As it was with Hamaguchi’s other terrific 2021 film, Wheel of Fortune and Fantasy, I suspect Éric Rohmer’s name (and, by extension, Hong’s) will be brought up frequently in discussions of Mia Hansen-Løve’s introspective and delightful Bergman Island. Set and shot in Fårö, the Swedish island where director Ingmar Bergman lived and worked for the latter half of his life and career, the film stages a late stretch of her 15-year relationship with now-ex Olivier Assayas, thus continuing her ongoing project wherein she dramatizes formative memories and observations from her life. Thirty-something Chris (Vicky Krieps) and sixty-ish Tony (Tim Roth) are their stand-ins, who travel to the island for a retrospective spotlight on Tony’s work. The two sleep in the bedroom where Bergman shot most of Scenes from a Marriage (1973), which as their host reminds them, “has made millions of people divorce,” just in case anyone watching this movie wasn’t sure where we’re headed. The two watch a 35mm print of Cries and Whispers (1972) in Bergman’s personal movie house, to which Chris responds, “I hope he had more fun in his life than in his movies”—both an entirely agreeable reply to that movie, but also an arrow pointing toward Bergman Island’s interests.
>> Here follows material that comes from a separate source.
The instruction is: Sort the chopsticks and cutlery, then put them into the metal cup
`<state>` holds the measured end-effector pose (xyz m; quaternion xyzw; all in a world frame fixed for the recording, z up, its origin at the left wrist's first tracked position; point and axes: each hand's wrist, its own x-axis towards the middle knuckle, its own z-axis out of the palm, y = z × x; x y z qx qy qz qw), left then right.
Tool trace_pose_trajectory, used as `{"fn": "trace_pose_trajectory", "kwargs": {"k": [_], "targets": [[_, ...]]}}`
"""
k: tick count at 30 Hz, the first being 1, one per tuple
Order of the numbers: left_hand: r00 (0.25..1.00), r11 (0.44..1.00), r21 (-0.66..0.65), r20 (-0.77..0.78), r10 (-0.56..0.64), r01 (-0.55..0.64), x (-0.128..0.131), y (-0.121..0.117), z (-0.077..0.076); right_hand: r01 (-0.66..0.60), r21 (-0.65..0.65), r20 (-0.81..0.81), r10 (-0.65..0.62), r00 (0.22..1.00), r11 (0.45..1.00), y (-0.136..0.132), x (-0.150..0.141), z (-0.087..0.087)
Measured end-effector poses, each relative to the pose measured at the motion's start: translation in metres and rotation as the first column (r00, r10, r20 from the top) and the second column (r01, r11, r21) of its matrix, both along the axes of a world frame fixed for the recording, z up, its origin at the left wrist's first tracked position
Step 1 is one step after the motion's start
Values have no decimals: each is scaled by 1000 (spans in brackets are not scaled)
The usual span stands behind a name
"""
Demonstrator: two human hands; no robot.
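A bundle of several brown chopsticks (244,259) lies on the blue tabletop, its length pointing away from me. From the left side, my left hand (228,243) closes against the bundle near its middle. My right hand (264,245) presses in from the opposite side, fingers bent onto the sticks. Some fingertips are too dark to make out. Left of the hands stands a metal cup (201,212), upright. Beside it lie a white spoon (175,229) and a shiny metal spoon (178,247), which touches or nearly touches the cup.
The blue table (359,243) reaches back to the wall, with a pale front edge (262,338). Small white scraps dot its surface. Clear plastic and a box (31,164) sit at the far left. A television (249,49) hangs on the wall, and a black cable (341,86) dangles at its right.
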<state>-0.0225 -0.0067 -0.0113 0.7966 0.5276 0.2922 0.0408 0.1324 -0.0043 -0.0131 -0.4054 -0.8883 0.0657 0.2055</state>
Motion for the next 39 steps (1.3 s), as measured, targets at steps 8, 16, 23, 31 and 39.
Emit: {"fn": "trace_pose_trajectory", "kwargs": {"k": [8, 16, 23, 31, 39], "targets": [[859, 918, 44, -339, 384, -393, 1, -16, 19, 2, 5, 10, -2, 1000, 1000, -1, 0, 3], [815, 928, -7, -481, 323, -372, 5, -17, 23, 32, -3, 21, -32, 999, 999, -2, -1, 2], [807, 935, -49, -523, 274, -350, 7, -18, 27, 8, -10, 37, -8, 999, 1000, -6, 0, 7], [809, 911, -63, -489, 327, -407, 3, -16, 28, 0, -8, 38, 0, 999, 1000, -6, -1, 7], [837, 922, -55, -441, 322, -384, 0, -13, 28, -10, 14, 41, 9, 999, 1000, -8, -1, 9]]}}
While this movie is indeed a lamentation for a partnership in twilight, it is rather more concerned with the process of translating personal experience into art for the masses. As Tony sightsees on organized tours and screens his work for tourists and hardcore fans (“You are probably my favorite movie director,” he’s told in between autograph signings), Chris struggles to finish a new screenplay and escapes for imprompt excursions with island resident Hampus (Hampus Nordenson). 

Hansen-Løve’s storytelling mode is expressive and, per usual, marked with ellipses. Shot durations and camera movements feel spontaneous and prone to unexpected brevity, which intensifies the feeling of memory—cinema as mnemonic device clinging to something fading. Because the characters’ professions as image-creators is so centralized, the film can’t help but introduce a meta-fictional angle. Chris, at a block with her screenplay, tells Tony the story in hopes that he can help her find an ending. Thus begins the film’s second half, with new actors (Mia Wasikowska and Anders Danielsen Lie) in ostensibly just-as-autobiographical roles, with Chris narrating the events to Tony in voiceover. I won’t spoil the events that unfold in this film within the film, but the structural conceit works like a charm, as psychological implications and questions of interpretation explode from every decision and difference—a wellspring of meaning and sentiment, as messy and irrational as the real thing.